Until then, I had never shed a tear in front of anybody, in case my make-up started to streak like badly applied fake tan down my face.
Since that moment in class several weeks ago, I learnt something valuable: it is okay to cry in public sometimes. After all, we are only human - what would be the point of having emotions if we never expressed them? Girls in particular are more vulnerable to letting their feelings go, and feel like absolute fools if they do - perhaps that explains why they don't always like those who, on the surface, seem much stronger than them. I am strong, but not to the extent that I'm at a loss as to how I feel deep inside. If I want shed a few tears, I prefer to be alone because it is only my company that I seek, but letting go (in such a manner that the cute boys will be asking whether you're alright) in public is hardly the crime of the century.

Don't try too hard
To this day, I'm doing the absolute opposite of this example - I try too hard. In lessons. At making friends. At baking batches of biscuits which even cookery queen Mary Berry would be proud of. And my efforts to throw myself into everything creates a harmful side effect: pressure.

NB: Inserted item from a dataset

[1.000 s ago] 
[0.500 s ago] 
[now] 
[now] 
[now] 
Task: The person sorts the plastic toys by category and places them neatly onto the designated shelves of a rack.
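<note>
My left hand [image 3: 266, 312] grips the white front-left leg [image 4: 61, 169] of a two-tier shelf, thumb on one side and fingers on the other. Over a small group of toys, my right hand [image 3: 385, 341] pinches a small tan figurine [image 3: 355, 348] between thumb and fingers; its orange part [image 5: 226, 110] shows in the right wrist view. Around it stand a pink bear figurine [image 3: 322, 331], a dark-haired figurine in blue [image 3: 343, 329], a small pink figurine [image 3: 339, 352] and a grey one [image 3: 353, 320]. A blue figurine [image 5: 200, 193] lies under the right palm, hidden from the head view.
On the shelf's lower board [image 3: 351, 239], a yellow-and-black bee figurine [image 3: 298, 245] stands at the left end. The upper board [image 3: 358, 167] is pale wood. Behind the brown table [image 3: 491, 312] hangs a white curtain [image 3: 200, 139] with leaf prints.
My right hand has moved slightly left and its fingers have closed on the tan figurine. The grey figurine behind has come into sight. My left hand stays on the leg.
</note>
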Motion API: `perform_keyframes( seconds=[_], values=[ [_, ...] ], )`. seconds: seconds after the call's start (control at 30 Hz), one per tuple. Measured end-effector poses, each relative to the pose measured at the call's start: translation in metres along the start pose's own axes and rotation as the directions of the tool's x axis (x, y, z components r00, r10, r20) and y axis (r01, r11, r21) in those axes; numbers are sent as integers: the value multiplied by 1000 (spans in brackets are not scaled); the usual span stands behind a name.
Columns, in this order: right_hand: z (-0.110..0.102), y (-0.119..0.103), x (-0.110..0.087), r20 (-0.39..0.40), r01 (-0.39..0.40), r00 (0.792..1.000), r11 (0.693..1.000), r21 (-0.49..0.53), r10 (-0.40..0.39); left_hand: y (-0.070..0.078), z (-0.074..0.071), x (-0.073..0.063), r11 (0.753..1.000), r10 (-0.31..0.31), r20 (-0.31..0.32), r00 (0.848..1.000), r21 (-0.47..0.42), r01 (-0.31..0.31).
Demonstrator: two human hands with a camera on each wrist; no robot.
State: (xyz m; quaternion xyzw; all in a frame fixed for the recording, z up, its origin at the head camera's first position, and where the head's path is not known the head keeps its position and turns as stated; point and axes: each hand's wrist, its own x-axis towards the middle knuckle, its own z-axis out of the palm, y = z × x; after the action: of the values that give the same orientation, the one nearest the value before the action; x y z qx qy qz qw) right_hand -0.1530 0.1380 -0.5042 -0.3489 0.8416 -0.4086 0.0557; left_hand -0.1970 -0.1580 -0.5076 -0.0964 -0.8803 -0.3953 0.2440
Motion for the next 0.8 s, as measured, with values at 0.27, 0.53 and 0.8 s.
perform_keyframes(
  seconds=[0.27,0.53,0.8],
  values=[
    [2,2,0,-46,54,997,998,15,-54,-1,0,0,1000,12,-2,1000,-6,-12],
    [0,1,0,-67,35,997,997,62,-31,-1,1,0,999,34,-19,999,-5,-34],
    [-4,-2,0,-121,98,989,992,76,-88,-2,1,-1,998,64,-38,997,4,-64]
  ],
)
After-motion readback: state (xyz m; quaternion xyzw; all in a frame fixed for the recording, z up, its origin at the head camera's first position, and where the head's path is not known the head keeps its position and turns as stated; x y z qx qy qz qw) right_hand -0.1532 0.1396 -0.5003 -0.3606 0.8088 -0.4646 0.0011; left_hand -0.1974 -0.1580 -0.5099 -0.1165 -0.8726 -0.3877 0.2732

Like a storm which may or may not prevent me from using the Sky box, I can sense pressure from miles away, its nearby presence sending shivers of fear down my spine. Yet pressure would never have been born if it were not for my ambition to be perfect.
But perfection is an unrealistic dream and stands no chance of ever being achieved - unless you sacrifice your sanity for the sake of keeping the kitchen floor permanently clean. Therefore, our efforts should never go to the extent that happiness is no longer present and we struggle to see beyond our actions - and how we must rein in the control that trying hard has over our lives.
Besides, trying too hard in a test or anything which would mean a great deal to you does not automatically mean that success will follow. Is there anything more crushing than getting a bad grade in a test which you sacrificed a weekend marathon of Buffy the Vampire Slayer to study and revise for? Disappointment is all too familiar if you develop an obsession with trying too hard - and it is the cruelest enemy you will ever make.

Accept that life is not always great 
No matter how hell-bent you are on having a great time, don't beat yourself up if life takes a different turn, or fails to live up to your expectation. From money troubles to the teenage blues, we would be living in a false reality if life was as perfect as a dream because it shouldn't be like that.
It's a horrible truth and I wish that it wasn't true, but that's the way that life is. Bad things happen. Switch on the news and you will be surrounded by reports on wars, strikes and grizzly crimes which create a lump in your throat. Like many people, it is an aspect of life which I completely and will forever detest because bad stuff shouldn't plague society, but are we able to control it? No.
On the other hand, we can influence our actions and make the most of what we have, so it truly matters to grab opportunities. Doing otherwise might cause us to live in a permanent state of regret. Life isn't about thinking about what we should have done in the past, or regretting mistakes that we have made. Our time on this planet would be wasted if residing in our memories was our only purpose in life.
Remember, however difficult your life might currently be, somebody out there - maybe thousands of miles away, or just down the road - is facing a harder struggle, and is putting on an admirably brave face. Health, money, success, love and happiness are important when it comes to having a good life - that's why you feel like you've hit rock bottom if you are lacking just one of these essentials.
Appreciate what you do have and cherish it. Life isn't guaranteed to be an easy ride, but it certainly seems easier if you hang onto what puts a smile on your face!